◆ **Task objective**
Retype the listing that follows, exactly as written.
[[ Collected data, beginning ]]
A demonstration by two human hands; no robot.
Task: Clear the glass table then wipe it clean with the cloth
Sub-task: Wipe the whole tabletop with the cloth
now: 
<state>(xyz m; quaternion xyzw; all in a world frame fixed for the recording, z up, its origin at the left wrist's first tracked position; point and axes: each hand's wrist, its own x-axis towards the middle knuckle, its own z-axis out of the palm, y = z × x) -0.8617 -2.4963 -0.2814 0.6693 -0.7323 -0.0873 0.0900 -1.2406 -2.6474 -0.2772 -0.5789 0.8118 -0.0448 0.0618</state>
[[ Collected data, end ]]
◆ **Answer area**
A demonstration by two human hands; no robot.
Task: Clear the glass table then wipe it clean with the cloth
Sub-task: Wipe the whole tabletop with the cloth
now: 
<state>(xyz m; quaternion xyzw; all in a world frame fixed for the recording, z up, its origin at the left wrist's first tracked position; point and axes: each hand's wrist, its own x-axis towards the middle knuckle, its own z-axis out of the palm, y = z × x) -0.8617 -2.4963 -0.2814 0.6693 -0.7323 -0.0873 0.0900 -1.2406 -2.6474 -0.2772 -0.5789 0.8118 -0.0448 0.0618</state>

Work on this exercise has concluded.